▶ **To do**
Restate the whole of the data below word for word, skipping the images.

:: Provided data ::

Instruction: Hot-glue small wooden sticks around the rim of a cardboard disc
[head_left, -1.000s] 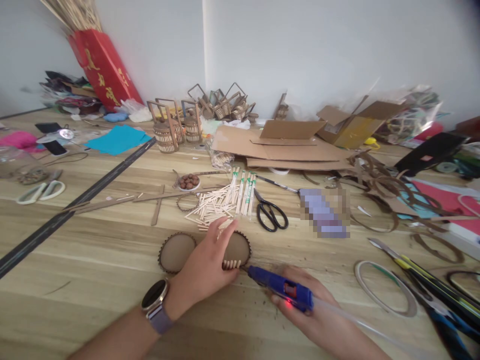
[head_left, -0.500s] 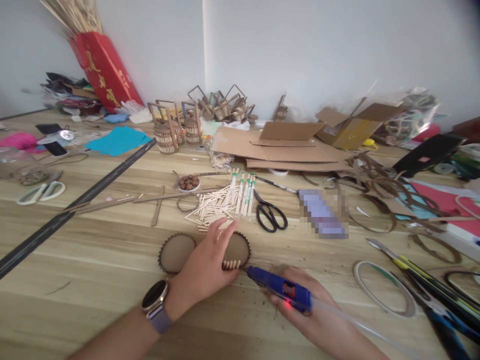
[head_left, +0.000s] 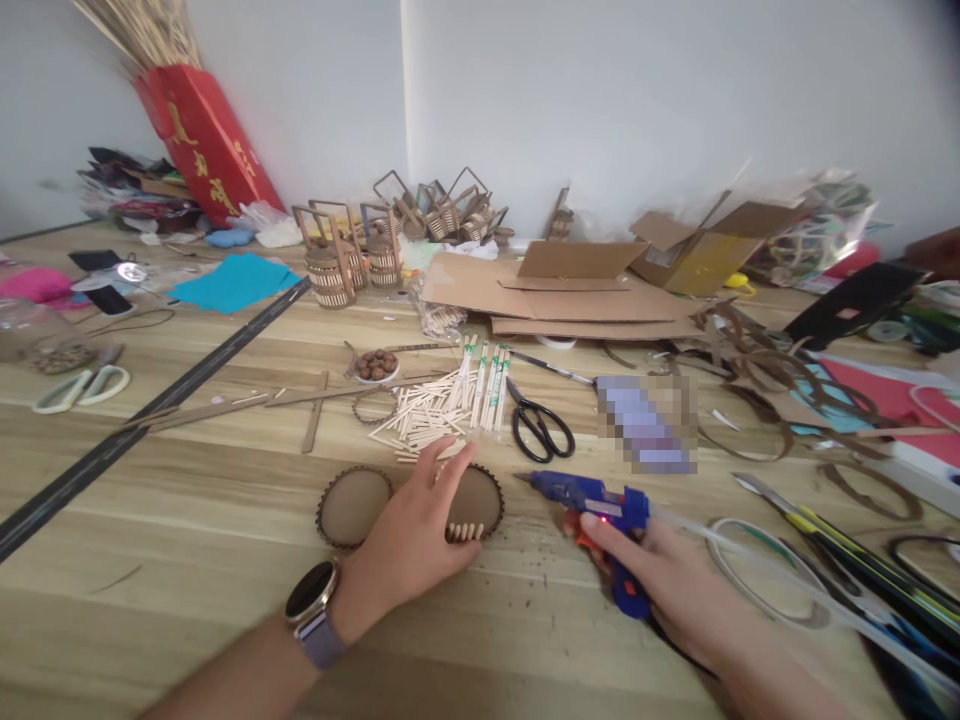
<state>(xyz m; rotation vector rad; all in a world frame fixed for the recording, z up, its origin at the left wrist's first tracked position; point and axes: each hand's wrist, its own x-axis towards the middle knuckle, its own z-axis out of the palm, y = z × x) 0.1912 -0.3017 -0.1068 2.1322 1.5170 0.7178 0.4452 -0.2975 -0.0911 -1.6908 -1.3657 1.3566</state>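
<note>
My left hand (head_left: pixel 416 535) lies flat and open on the cardboard disc (head_left: pixel 480 495), whose near rim carries only a few short sticks (head_left: pixel 465 531), the rest bare, while my right hand (head_left: pixel 675 590) grips the blue glue gun (head_left: pixel 600 510) just beside it.

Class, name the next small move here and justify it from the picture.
Probably the left hand takes a stick from the pile just beyond it: a few sticks line the cardboard disc's rim, and the right hand holds the glue gun aside.
</note>
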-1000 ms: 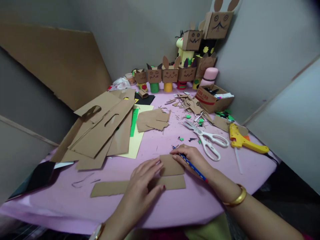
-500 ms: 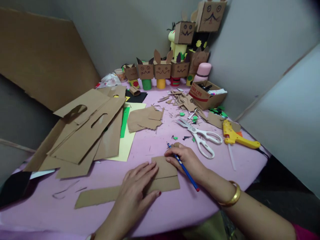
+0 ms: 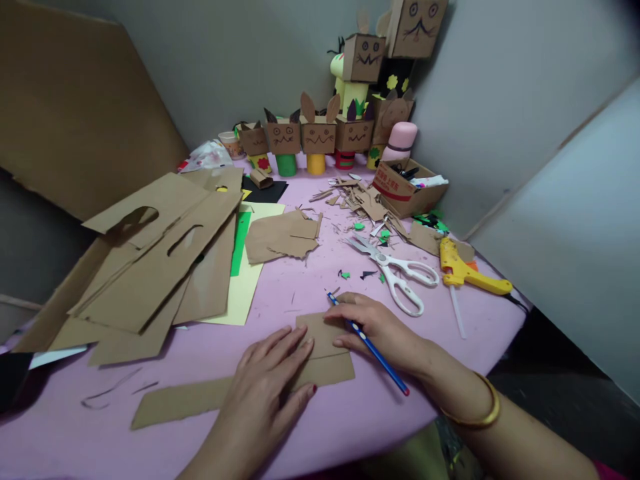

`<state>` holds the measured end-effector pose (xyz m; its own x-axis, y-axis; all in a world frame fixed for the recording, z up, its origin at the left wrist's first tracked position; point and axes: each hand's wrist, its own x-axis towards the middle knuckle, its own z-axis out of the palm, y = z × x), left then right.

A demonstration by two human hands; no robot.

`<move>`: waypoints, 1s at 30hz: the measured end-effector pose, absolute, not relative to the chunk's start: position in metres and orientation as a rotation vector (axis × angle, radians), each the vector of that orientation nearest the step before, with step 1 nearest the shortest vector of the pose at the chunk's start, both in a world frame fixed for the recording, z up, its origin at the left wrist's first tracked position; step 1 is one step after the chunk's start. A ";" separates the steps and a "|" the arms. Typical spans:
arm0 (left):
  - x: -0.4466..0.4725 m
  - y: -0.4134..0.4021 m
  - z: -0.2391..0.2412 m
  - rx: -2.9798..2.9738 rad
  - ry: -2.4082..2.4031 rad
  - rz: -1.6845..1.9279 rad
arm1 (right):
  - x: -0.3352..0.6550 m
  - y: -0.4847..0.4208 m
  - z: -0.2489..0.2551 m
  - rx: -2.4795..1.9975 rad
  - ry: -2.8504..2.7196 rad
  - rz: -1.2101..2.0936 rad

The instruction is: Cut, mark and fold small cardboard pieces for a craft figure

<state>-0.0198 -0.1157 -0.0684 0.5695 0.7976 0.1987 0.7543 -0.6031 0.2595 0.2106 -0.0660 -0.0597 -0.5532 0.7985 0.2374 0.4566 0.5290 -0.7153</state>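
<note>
My left hand [image 3: 267, 380] lies flat with fingers spread, pressing on a long brown cardboard strip [image 3: 175, 403] and the edge of a small cardboard square [image 3: 320, 333] that rests on the strip's right end. My right hand [image 3: 377, 330] is closed round a blue pencil [image 3: 373, 347] with a red end. Its fingertips rest on the right side of the small square. The pencil's tip points away from me, just past the square's far edge. Both hands work near the front edge of the pink table [image 3: 300, 283].
White scissors [image 3: 400, 273] and a yellow glue gun [image 3: 467, 270] lie right of my hands. A stack of cut cardboard sheets [image 3: 150, 260] covers the left. Cardboard animal figures [image 3: 317, 137], a small open box [image 3: 410, 190] and scraps stand at the back corner.
The view has shifted slightly, so everything sits lower and further left. My right hand has slid a little down the square's right side with the pencil. My left hand stays pressed down.
</note>
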 end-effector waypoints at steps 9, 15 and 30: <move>-0.020 -0.116 -0.066 2.667 1.307 0.403 | 0.213 -0.062 -0.063 -0.990 -2.182 0.843; -0.021 -0.116 -0.065 2.669 1.311 0.400 | 0.213 -0.065 -0.064 -0.989 -2.146 0.856; -0.015 -0.115 -0.065 2.826 1.230 0.440 | 0.220 -0.065 -0.055 -0.962 -2.213 0.938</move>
<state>-0.0152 -0.1148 -0.0651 0.6481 0.7209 0.2456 0.7130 -0.6877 0.1370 0.2200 -0.0646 -0.0546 -0.5956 0.7782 0.1991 0.3983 0.5014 -0.7681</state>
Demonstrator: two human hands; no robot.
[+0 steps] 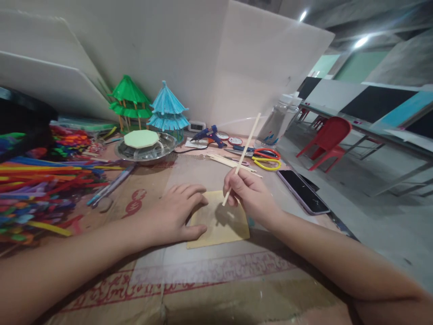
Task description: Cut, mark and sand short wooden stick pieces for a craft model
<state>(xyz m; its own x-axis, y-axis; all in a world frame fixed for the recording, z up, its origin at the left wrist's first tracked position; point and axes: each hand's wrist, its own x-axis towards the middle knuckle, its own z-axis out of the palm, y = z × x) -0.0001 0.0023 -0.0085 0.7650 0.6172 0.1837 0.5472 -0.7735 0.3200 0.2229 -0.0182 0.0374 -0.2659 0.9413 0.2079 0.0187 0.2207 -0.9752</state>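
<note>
A square of yellow paper [216, 232] lies flat in front of me on the cardboard-covered table. My left hand [181, 210] rests along its left edge, fingers spread and thumb apart. Above the paper's right side, my right hand [245, 192] pinches a thin pale wooden stick [248, 140] between thumb and fingers. The stick tilts, its lower tip just over the paper and its upper end leaning right. Behind that hand lie several similar loose sticks [219, 159].
Pipe cleaners [34, 180] pile up at left. Behind stand a metal plate [145, 155] with a pale green octagon [140, 138], green [128, 90] and blue [168, 101] pavilion models, and a glue gun [211, 135]. Scissors [267, 158], a bottle [277, 122] and a phone [304, 192] are at right.
</note>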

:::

▶ **Solution to this exercise**
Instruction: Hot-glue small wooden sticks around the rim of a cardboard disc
[head_left, -1.000s] 
[head_left, -0.500s] 
[head_left, +0.000s] 
<state>(xyz m; rotation vector rad; all in a world frame fixed for the recording, z up, its origin at the left wrist's first tracked position; point and axes: each hand's wrist, its own x-axis towards the middle knuckle, its own z-axis out of the palm, y = z × x) 0.1912 -0.3017 -0.1068 2.1322 1.5170 0.7178 0.4452 -0.2975 -0.0911 -1.6908 -1.3657 1.3566</state>
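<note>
My left hand (head_left: pixel 416 535) lies flat and open on the cardboard disc (head_left: pixel 480 495), whose near rim carries only a few short sticks (head_left: pixel 465 531), the rest bare, while my right hand (head_left: pixel 675 590) grips the blue glue gun (head_left: pixel 600 510) just beside it.

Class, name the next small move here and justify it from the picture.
Probably the left hand takes a stick from the pile just beyond it: a few sticks line the cardboard disc's rim, and the right hand holds the glue gun aside.
</note>
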-1000 ms: 
-500 ms: 
+0 ms: 

`<state>` holds the measured end-effector pose (xyz m; its own x-axis, y-axis; all in a world frame fixed for the recording, z up, its origin at the left wrist's first tracked position; point and axes: each hand's wrist, its own x-axis towards the middle knuckle, its own z-axis out of the palm, y = z × x), left then right.

A demonstration by two human hands; no robot.

`<move>`: waypoints, 1s at 30hz: the measured end-effector pose, absolute, not relative to the chunk's start: position in metres and orientation as a rotation vector (axis × angle, radians), each the vector of that orientation nearest the step before, with step 1 nearest the shortest vector of the pose at the chunk's start, both in a world frame fixed for the recording, z up, its origin at the left wrist's first tracked position; step 1 is one step after the chunk's start. A ";" separates the steps and a "|" the arms. Typical spans:
arm0 (left):
  - x: -0.4466..0.4725 m
  - y: -0.4134..0.4021 m
  - z: -0.2391..0.2412 m
  - rx: -2.9798..2.9738 rad
  - ry: -2.4082..2.4031 rad
  - rz: -1.6845..1.9279 rad
arm1 (right):
  - x: -0.3352..0.6550 m
  - y: -0.4847..0.4208 m
  - z: -0.2489..0.2551 m
  - rx: -2.4795..1.9975 rad
  - ry: -2.8504..2.7196 rad
  - rz: -1.2101..2.0936 rad

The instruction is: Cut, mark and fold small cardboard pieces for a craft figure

<state>-0.0198 -0.1157 -0.0684 0.5695 0.7976 0.1987 0.7543 -0.6031 0.2595 0.2106 -0.0660 -0.0597 -0.5532 0.7985 0.2374 0.4566 0.5290 -0.7153</state>
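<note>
My left hand [image 3: 267, 380] lies flat with fingers spread, pressing on a long brown cardboard strip [image 3: 175, 403] and the edge of a small cardboard square [image 3: 320, 333] that rests on the strip's right end. My right hand [image 3: 377, 330] is closed round a blue pencil [image 3: 373, 347] with a red end. Its fingertips rest on the right side of the small square. The pencil's tip points away from me, just past the square's far edge. Both hands work near the front edge of the pink table [image 3: 300, 283].
White scissors [image 3: 400, 273] and a yellow glue gun [image 3: 467, 270] lie right of my hands. A stack of cut cardboard sheets [image 3: 150, 260] covers the left. Cardboard animal figures [image 3: 317, 137], a small open box [image 3: 410, 190] and scraps stand at the back corner.
The view has shifted slightly, so everything sits lower and further left. My right hand has slid a little down the square's right side with the pencil. My left hand stays pressed down.
</note>
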 end-effector waypoints at steps 9, 15 and 30: <move>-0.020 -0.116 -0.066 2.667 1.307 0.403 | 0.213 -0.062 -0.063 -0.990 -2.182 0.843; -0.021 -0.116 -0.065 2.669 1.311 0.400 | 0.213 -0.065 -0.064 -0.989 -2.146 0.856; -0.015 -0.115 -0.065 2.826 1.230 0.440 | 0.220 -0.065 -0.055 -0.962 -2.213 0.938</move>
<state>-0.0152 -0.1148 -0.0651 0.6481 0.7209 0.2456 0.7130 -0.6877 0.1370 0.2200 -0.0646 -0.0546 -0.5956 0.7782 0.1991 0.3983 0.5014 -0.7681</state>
Demonstrator: two human hands; no robot.
[+0 steps] 
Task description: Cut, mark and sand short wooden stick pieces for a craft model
<state>(xyz m; its own x-axis, y-axis; all in a world frame fixed for the recording, z up, its origin at the left wrist's first tracked position; point and axes: each hand's wrist, its own x-axis towards the middle knuckle, its own z-axis out of the palm, y = z × x) -0.0001 0.0023 -0.0085 0.7650 0.6172 0.1837 0.5472 -0.7735 0.3200 0.2229 -0.0182 0.0374 -0.2659 0.9413 0.2079 0.0187 0.2207 -0.9752</state>
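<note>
A square of yellow paper [216, 232] lies flat in front of me on the cardboard-covered table. My left hand [181, 210] rests along its left edge, fingers spread and thumb apart. Above the paper's right side, my right hand [245, 192] pinches a thin pale wooden stick [248, 140] between thumb and fingers. The stick tilts, its lower tip just over the paper and its upper end leaning right. Behind that hand lie several similar loose sticks [219, 159].
Pipe cleaners [34, 180] pile up at left. Behind stand a metal plate [145, 155] with a pale green octagon [140, 138], green [128, 90] and blue [168, 101] pavilion models, and a glue gun [211, 135]. Scissors [267, 158], a bottle [277, 122] and a phone [304, 192] are at right.
</note>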

The exercise is complete as it stands.